Phoenix Flow Reactor™ Application Note
INTRODUCTION
Today’s chemistry reaction space is severely restricted by conventional laboratory equipment. Chemists do not have too many options when it comes to temperature and pressure accessibility. Chemists are under pressure to synthesize new compounds, develop new processes, increase yields on existing processes, and decrease time to market at the same time. However, working in a conventional chemical space with the same equipment does not facilitate this.
ThalesNano’s Phoenix Flow Reactor™ is designed to overcome this problem by offering chemists a versatile solution that can extend their chemistry capability significantly. The continuous-flow reactor can fit either a fix bed reactor for heterogeneous catalyst/reagent chemistry or a coil for homogeneous reactions up to 450 °C and 100 bar safely. The aim of this application note is to show an example of where utilizing the Phoenix Flow Reactor™ has led to a successful reaction after a failure using batch methods.
RESULTS AND DISCUSSION
During the optimization process we found the optimum temperature was 300 °C. Below 300 °C, the reaction only yielded starting material, while above 300 °C the compound decomposed. Reaction
optimization took less than 3 hours and it resulted in the desired product WITH 65% yield.
MITSUNOBU TYPE SYNTHESIS
The below reaction was performed first in batch using T3P, as a green alternative of the Mitsunobu synthesis. The reaction failed using either the general conditions of the Mitsunobu or traditional batch heating, so we tried to perform the reaction in the Phoenix Flow Reactor™ to see if we could obtain a successful reaction with flow.

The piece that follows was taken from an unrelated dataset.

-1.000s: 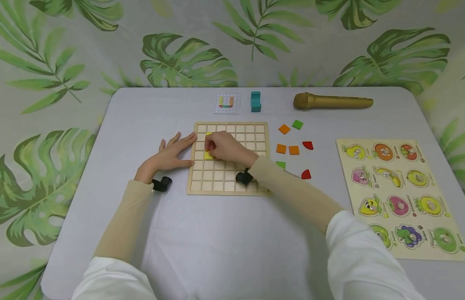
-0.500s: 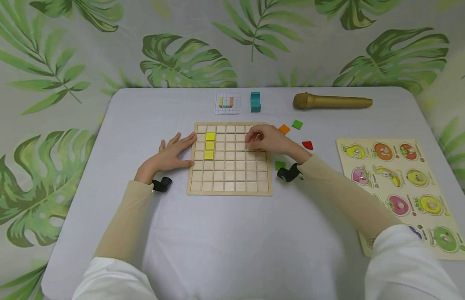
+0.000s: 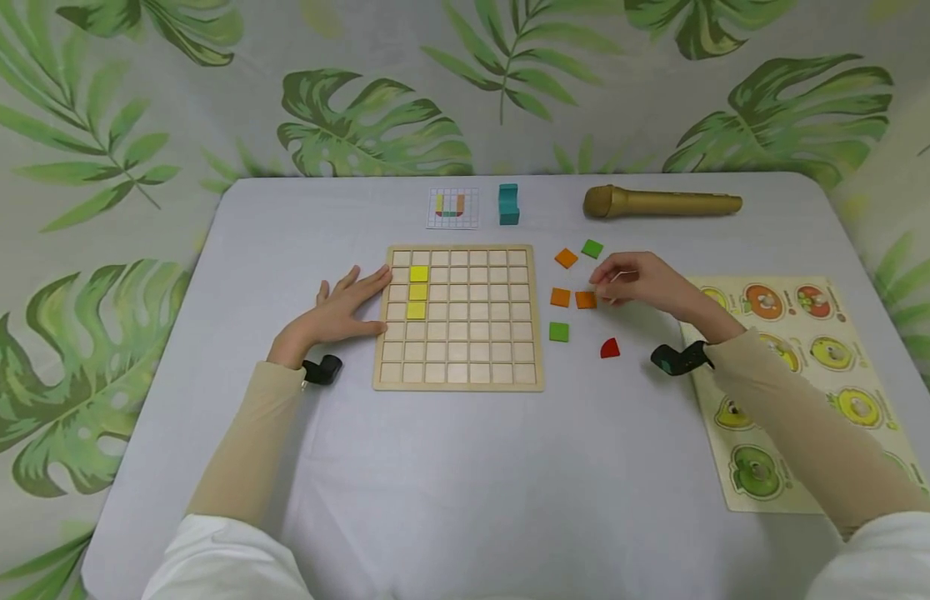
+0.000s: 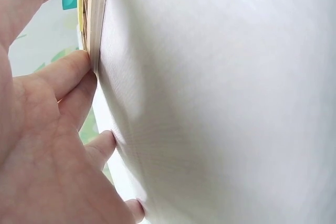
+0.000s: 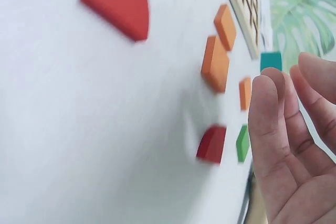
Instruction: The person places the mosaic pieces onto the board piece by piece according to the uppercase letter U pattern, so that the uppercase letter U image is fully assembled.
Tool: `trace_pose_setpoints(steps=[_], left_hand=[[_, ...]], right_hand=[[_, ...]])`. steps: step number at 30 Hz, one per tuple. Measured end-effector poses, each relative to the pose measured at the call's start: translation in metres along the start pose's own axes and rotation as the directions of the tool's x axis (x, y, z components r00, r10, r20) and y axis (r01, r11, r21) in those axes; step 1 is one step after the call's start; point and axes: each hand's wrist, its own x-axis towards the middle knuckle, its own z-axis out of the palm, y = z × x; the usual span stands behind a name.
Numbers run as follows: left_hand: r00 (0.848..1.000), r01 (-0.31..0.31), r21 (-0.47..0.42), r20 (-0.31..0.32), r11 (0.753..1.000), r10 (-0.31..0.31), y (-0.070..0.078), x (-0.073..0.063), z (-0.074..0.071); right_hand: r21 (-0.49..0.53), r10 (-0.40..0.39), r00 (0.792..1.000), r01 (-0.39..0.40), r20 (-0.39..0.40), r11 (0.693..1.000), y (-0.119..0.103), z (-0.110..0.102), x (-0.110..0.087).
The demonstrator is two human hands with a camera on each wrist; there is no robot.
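A square wooden grid board [image 3: 457,385] lies flat, with three yellow square tiles [image 3: 417,292] in one column near its left side. My left hand [image 3: 337,312] is spread at the board's left edge, fingertips and thumb against the rim; the left wrist view shows fingers [image 4: 71,72] touching the board's side. Over the loose pieces hovers my right hand [image 3: 648,287], fingers loosely bent and holding nothing. Its fingertips are right by an orange square tile [image 3: 586,300]. Below that hand, a red quarter-round piece [image 5: 212,144] shows in the right wrist view but is hidden in the head view.
Other orange tiles [image 3: 560,297], green tiles [image 3: 558,332] and a second red quarter-round piece [image 3: 610,347] lie right of the board. Behind are a pattern card [image 3: 453,208], a teal block [image 3: 508,205] and a gold microphone [image 3: 663,202]. A fruit puzzle board [image 3: 757,496] is under the right forearm.
My right hand has left the yellow tiles and moved right across the board to the loose pieces, uncovering the three yellow tiles. My left hand has stayed at the board's edge.
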Motion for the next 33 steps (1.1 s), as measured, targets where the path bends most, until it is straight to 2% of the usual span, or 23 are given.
trace_pose_setpoints(steps=[6,12,17,22,27,30,33], left_hand=[[1.0,-0.002,-0.006,0.0,1.0,0.002,0.001,-0.001,0.0],[1.0,-0.002,-0.012,0.0,1.0,0.002,0.001,-0.001,0.0],[1.0,0.003,-0.013,0.003,1.0,-0.003,0.0,-0.001,-0.001],[1.0,0.003,-0.014,0.0,1.0,-0.003,0.0,-0.001,0.0],[1.0,0.004,-0.003,0.001,1.0,-0.004,-0.001,0.0,0.001],[1.0,0.005,0.004,0.001,1.0,-0.005,-0.001,0.0,0.0],[1.0,0.003,0.004,-0.001,1.0,-0.003,-0.001,-0.001,0.0]], right_hand=[[-0.002,0.033,0.999,-0.033,-0.004,0.999,0.016,-0.016,-0.02],[-0.014,0.055,0.998,-0.055,0.019,0.998,0.024,-0.017,-0.03],[0.003,-0.025,0.998,0.025,0.061,1.0,0.028,-0.012,-0.031],[-0.025,-0.093,0.987,0.097,0.132,0.995,0.033,-0.003,-0.032],[-0.08,-0.073,0.983,0.088,0.169,0.993,0.034,0.007,-0.033],[-0.121,-0.043,0.985,0.063,0.165,0.991,0.032,0.012,-0.035],[-0.188,-0.063,0.985,0.093,0.158,0.978,0.031,0.016,-0.035]])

Then the reagent mixture was pumped into the Phoenix Flow Reactor™ and product was collected at the outlet of the H-Cube® Pro. The product was purified by evaporation, followed by column
chromatography. After grinding and filtration, the final product was isolated in 65% yield.
EXPERIMENTAL PROTOCOL
0.01 M of starting material was dissolved in THF in the presence of T3P (14 equ., 50% in THF). The pressure of the reaction (80 bar), the liquid flow rate (1 mL/min) and the temperature (300 °C) of the 8mL loop were set on the H-Cube Pro user interface. After pushing the Start button on the touch screen, the system automatically started the pumping of pure solvent while the pressure and temperature parameters reached steady state.
Then the reagent mixture was pumped into the Phoenix Flow Reactor™ and product was collected at the outlet of the H-Cube® Pro. The product was purified by evaporation, followed by column chromatography. After grinding and filtration, the final product was isolated in 65% yield.
SUMMARY
We have presented an easy and practical way of performing a Mitsunobu type reaction which was not possible using standard conditions in batch. The reaction mixture was easy to workup and the desired product was formed with a 65% yield. In addition to the rapid optimization and excellent result of the reaction, the described also showed other advantages.
Waste prevention:
Using a low boiling point solvent (THF) at high temperatures, the removal process of the solvent from the reaction mixture is much easier compared to high boiling point solvents and speeds
up the isolation of the final product.
Less hazardous chemical syntheses and designing safer chemicals, solvents and auxiliaries:
The presented synthesis uses T3P instead of DEAD, which is quite dangerous and explodes upon heating. Also the synthesis requires the presence of only 1 additive.